Work instruction:
The records below hold a stretch from the line with "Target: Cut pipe" through the line with "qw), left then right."; return exactly those lines, ends included, and nothing more.

Stored dataset items:
• • •
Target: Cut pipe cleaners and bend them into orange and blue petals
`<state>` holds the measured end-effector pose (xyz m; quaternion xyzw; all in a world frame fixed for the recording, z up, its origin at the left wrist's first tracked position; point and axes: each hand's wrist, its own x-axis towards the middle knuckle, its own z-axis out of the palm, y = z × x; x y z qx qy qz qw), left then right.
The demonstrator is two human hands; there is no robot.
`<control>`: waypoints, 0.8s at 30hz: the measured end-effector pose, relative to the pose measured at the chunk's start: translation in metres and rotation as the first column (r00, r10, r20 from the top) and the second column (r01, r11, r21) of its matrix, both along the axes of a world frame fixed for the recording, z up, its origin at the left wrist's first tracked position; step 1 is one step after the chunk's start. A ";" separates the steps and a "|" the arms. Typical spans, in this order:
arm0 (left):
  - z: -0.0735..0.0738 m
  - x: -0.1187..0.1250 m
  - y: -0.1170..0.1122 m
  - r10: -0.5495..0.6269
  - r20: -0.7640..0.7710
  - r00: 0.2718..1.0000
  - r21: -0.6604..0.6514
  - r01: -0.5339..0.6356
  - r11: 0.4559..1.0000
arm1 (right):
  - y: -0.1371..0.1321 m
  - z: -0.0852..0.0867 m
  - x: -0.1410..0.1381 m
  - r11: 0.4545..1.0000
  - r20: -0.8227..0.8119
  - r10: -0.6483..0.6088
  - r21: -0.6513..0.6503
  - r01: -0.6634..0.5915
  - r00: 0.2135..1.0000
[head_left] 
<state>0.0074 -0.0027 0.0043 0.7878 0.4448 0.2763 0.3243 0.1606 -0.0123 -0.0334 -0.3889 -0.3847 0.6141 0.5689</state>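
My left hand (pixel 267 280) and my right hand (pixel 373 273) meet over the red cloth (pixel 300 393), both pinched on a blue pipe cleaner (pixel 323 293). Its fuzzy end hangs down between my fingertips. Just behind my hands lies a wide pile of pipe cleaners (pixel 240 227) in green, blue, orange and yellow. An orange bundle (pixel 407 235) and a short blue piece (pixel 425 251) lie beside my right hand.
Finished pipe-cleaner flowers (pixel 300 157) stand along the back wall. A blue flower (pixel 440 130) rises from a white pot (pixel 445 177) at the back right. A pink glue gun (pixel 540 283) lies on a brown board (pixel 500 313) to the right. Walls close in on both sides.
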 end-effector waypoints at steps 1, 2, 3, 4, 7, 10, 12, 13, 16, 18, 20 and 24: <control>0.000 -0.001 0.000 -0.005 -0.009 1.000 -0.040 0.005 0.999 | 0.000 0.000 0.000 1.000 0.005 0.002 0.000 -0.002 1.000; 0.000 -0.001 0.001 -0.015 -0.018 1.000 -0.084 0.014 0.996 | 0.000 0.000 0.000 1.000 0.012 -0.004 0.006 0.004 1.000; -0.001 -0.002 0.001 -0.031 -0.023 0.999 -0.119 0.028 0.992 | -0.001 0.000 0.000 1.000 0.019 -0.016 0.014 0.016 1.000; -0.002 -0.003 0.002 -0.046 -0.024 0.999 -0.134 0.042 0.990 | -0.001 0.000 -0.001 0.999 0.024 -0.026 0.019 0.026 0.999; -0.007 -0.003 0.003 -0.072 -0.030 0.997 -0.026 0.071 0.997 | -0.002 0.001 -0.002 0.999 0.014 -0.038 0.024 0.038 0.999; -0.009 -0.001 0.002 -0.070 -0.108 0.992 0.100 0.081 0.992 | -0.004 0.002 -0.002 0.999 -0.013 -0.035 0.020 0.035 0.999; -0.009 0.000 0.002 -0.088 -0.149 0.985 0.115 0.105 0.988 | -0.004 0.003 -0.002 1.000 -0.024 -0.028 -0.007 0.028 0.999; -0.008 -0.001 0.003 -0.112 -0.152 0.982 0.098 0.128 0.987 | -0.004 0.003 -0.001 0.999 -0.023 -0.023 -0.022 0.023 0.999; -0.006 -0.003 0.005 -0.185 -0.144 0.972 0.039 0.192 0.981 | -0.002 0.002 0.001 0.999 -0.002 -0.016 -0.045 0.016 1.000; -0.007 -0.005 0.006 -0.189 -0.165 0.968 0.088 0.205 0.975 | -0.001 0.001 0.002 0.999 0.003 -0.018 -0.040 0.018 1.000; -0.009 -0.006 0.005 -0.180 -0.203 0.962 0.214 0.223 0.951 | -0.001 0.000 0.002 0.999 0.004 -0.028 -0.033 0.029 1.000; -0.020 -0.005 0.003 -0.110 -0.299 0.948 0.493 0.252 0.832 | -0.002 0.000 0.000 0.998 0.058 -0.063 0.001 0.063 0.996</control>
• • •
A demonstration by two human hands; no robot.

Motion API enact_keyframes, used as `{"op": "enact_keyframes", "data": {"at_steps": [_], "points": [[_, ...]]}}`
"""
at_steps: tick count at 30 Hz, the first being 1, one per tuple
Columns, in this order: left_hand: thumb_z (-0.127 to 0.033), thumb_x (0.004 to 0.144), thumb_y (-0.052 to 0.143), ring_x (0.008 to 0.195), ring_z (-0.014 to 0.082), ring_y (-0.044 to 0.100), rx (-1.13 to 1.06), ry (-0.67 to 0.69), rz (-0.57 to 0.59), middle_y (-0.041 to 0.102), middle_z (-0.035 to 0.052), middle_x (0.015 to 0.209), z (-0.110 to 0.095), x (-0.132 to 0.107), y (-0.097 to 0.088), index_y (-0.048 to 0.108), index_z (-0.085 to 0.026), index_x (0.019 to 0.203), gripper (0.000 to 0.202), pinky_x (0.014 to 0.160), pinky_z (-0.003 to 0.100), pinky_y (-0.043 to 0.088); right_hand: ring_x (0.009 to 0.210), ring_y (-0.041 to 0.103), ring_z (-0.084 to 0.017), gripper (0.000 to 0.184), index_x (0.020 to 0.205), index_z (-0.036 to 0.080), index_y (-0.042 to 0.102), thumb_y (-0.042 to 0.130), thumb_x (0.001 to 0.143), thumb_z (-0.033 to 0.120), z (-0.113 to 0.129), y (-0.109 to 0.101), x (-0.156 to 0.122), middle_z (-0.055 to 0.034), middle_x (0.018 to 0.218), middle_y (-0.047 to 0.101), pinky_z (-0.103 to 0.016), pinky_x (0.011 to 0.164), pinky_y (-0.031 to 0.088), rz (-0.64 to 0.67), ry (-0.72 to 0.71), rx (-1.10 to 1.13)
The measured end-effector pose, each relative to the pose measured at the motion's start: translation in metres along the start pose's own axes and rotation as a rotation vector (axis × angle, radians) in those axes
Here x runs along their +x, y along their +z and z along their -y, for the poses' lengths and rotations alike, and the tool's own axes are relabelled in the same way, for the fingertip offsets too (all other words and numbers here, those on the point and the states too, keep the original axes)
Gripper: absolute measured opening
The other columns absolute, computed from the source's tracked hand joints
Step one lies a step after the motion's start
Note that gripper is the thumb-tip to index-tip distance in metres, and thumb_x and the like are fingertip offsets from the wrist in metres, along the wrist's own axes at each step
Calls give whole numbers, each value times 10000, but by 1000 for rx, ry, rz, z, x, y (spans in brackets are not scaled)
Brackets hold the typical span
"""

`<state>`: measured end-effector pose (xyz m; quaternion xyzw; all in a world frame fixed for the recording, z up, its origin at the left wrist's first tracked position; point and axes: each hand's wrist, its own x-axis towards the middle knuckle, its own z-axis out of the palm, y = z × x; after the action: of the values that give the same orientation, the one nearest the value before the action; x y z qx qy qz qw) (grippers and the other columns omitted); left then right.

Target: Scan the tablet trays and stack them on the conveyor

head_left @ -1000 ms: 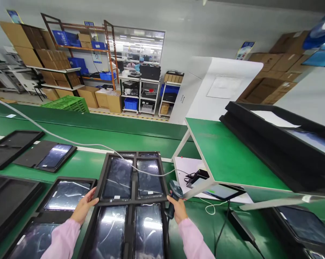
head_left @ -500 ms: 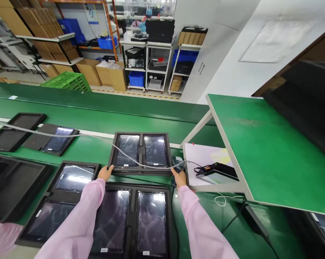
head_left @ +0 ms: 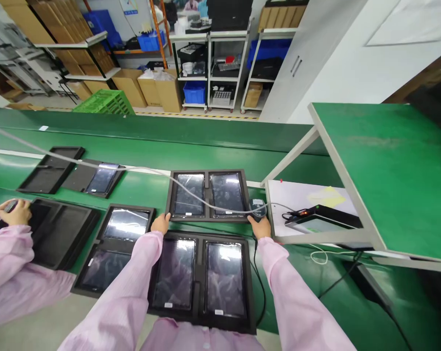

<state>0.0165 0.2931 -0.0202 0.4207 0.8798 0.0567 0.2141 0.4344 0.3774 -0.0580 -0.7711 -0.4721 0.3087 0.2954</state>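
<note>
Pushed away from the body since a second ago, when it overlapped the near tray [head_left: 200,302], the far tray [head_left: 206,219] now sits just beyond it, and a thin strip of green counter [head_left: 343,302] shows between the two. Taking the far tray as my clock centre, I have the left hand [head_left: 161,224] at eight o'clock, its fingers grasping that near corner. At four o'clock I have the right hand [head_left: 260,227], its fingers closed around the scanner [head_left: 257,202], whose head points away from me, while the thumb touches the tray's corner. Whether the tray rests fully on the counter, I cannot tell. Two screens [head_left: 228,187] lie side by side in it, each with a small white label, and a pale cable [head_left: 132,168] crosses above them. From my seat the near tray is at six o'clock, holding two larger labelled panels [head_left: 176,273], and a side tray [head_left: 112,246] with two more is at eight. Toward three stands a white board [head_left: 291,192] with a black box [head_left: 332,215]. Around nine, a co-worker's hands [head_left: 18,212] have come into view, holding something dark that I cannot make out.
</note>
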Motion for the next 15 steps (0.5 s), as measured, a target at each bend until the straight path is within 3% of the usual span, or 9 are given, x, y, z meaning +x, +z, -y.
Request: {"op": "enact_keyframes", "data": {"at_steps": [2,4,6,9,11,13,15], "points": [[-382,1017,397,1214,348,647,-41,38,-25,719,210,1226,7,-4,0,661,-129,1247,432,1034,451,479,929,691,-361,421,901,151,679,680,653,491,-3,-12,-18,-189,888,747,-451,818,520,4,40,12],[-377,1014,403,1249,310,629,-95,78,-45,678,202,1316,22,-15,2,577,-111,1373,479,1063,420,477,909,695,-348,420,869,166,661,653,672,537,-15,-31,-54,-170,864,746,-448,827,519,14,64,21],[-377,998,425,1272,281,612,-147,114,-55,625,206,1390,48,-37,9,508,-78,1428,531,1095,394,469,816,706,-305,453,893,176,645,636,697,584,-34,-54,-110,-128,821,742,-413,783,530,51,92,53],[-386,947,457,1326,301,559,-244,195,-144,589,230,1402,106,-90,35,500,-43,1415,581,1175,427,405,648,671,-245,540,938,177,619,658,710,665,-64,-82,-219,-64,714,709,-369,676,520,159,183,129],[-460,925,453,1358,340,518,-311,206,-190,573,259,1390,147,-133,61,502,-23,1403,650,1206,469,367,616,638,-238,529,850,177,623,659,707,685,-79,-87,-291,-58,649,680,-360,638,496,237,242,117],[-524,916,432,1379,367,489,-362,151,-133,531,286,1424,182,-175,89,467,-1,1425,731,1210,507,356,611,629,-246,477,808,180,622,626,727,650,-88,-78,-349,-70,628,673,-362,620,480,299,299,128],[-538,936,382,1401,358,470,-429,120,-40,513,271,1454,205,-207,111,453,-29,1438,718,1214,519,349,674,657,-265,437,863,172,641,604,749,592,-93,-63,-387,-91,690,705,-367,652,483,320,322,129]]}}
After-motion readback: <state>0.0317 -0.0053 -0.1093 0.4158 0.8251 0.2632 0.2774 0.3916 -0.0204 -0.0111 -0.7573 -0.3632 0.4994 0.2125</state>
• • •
Exercise response:
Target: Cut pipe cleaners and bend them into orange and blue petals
`<state>` holds the measured end-effector pose (xyz m; quaternion xyzw; all in a world frame fixed for the recording, z up, its origin at the left wrist's first tracked position; point and axes: each hand's wrist, its own x-axis towards the middle knuckle, its own z-axis out of the palm, y = z × x; x y z qx qy qz qw), left then right.

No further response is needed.